We are currently negotiating an agreement with a distributor that will offer a 
digital version of the Collected Works to university libraries worldwide. This 
will have the effect of maintaining a public presence of the Works, in the 
public sphere of the academic library, paid for by public funds. This is a 
model of commons that reimburses publishers, authors and translators for the 
work that has gone into creating a book or series of books. 

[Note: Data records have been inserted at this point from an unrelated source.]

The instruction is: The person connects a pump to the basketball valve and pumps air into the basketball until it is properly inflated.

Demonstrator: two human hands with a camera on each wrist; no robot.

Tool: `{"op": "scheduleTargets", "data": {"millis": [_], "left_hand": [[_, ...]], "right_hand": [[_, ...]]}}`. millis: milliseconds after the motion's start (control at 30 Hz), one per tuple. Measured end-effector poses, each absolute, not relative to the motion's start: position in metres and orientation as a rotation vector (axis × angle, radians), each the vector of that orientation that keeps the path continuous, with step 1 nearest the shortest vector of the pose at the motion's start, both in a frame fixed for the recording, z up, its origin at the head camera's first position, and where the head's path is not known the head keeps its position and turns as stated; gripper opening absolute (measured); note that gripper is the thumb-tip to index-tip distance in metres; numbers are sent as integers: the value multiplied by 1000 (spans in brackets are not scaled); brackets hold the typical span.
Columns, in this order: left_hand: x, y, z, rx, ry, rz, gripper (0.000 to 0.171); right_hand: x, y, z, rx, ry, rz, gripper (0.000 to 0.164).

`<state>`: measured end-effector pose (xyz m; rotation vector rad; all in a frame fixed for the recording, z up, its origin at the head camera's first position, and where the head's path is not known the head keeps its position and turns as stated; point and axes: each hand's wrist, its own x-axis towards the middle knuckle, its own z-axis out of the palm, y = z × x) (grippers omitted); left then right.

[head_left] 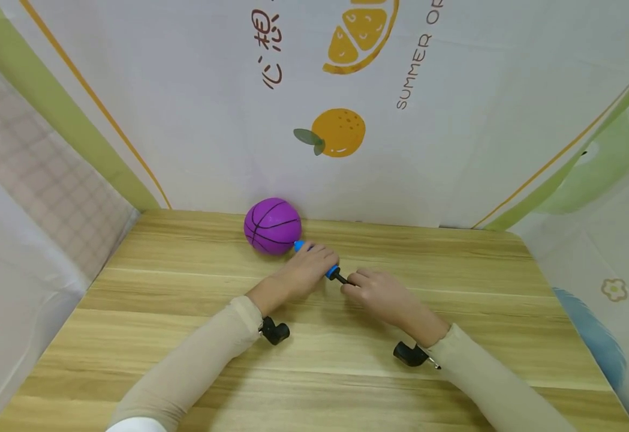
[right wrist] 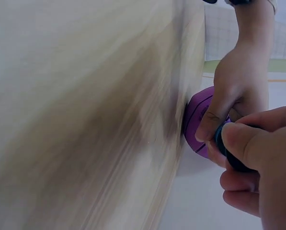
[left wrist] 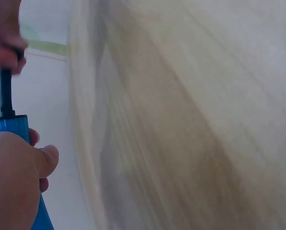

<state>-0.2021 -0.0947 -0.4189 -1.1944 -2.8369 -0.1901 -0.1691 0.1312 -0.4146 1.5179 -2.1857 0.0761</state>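
Observation:
A purple ball (head_left: pixel 273 225) with black basketball lines sits at the back edge of the table. My left hand (head_left: pixel 307 269) grips the blue barrel of a hand pump (head_left: pixel 332 272), whose front tip meets the ball's lower right side. From the barrel's other end a black rod (left wrist: pixel 5 91) sticks out, partly drawn out in the left wrist view. My right hand (head_left: pixel 380 294) holds the black handle at the end of that rod, thumb and fingers curled round it. Most of the barrel is hidden behind the left hand's fingers.
The wood-grain table (head_left: pixel 314 384) spreads out under both arms. Behind it hangs a white cloth (head_left: pixel 195 120) with orange prints, and more cloth hangs at both sides. A black wrist mount (head_left: pixel 275 332) juts from the left wrist, another (head_left: pixel 410 354) from the right.

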Motion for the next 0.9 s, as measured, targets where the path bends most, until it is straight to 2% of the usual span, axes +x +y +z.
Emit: {"op": "scheduleTargets", "data": {"millis": [167, 333, 433, 633, 767, 800, 900], "left_hand": [[-203, -97, -417, -1161, -2819, -186, 25], [-202, -99, -413, -1149, -2819, -208, 28], [-203, -100, -413, -1141, -2823, -202, 30], [-204, -101, -414, -1136, -2819, -187, 33], [-205, -99, -415, -1135, -2834, -200, 36], [-205, -98, -416, -1128, -2839, -196, 36], [-206, -95, -416, -1098, -2855, -180, 36]], "right_hand": [[-159, 146, -412, 1537, -2106, 85, 24], [-149, 162, -410, 1559, -2083, 66, 14], [-142, 170, -407, 1561, -2076, 70, 15], [-133, 181, -405, 1557, -2082, 93, 35], [-135, 181, -405, 1562, -2091, 95, 15], [-136, 181, -405, 1558, -2094, 95, 15], [-144, 176, -404, 1540, -2121, 105, 27]]}}
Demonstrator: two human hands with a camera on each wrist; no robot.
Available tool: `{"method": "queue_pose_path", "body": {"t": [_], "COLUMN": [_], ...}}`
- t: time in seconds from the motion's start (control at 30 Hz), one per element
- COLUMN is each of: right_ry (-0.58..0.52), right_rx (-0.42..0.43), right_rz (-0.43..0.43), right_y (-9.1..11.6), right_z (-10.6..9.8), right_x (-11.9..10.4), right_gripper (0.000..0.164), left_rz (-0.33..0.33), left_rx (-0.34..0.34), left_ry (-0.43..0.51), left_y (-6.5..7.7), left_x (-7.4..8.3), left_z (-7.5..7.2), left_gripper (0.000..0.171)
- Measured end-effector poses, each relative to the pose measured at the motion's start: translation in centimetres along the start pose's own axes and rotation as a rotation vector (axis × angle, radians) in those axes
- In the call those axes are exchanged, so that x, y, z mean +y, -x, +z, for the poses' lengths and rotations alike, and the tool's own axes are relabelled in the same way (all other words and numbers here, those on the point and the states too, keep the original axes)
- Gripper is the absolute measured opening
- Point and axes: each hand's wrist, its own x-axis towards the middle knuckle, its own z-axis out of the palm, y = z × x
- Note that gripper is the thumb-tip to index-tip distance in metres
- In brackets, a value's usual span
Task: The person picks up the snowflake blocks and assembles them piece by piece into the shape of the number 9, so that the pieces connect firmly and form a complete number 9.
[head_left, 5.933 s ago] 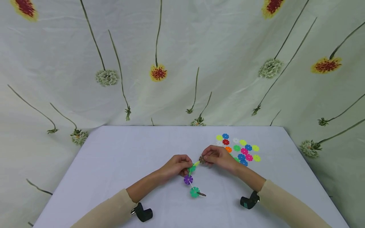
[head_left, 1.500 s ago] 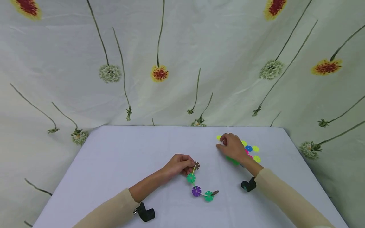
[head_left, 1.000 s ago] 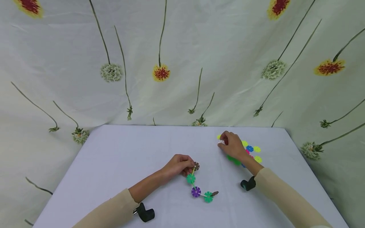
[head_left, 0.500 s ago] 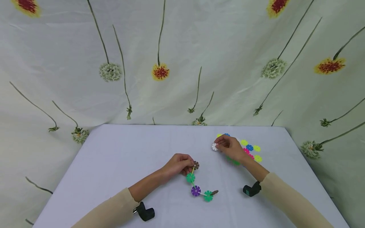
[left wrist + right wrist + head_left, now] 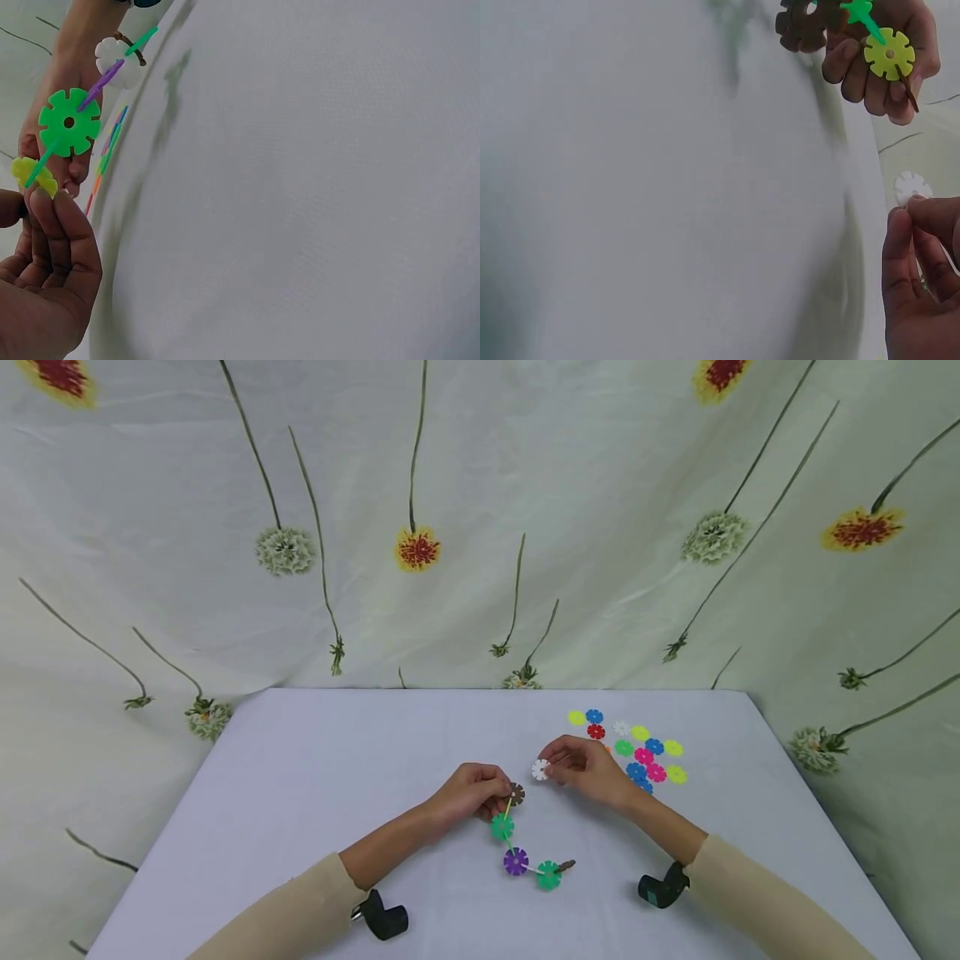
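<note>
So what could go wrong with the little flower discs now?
The white disc might slip, because the right hand pinches it only by its edge. The chain might come apart at a joint, since the left hand pinches it near one end and the discs are joined only at their edges. The right hand might also bump the loose discs, because it looks close to them.

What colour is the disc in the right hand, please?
White; the disc shows best in the right wrist view.
</note>
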Motion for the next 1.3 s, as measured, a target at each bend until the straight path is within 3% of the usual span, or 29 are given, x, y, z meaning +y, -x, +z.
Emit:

Many translations of works of Marx are now out of copyright – for example the 
Aveling translation of Capital, a number of translations of the Communist 
Manifesto. These are widely available both online and in print, including in 
public libraries. Our copyright edition of the Collected Works, however, is a 
scholarly library edition of fifty volumes, which resulted from work carried 
out over a period of more than thirty years. Income from our copyright on this 
scholarly work contributes to our continuing publication programme. 
Infringement of this copyright has the effect of depriving a small radical 
publisher of the funds it needs to remain in existence. 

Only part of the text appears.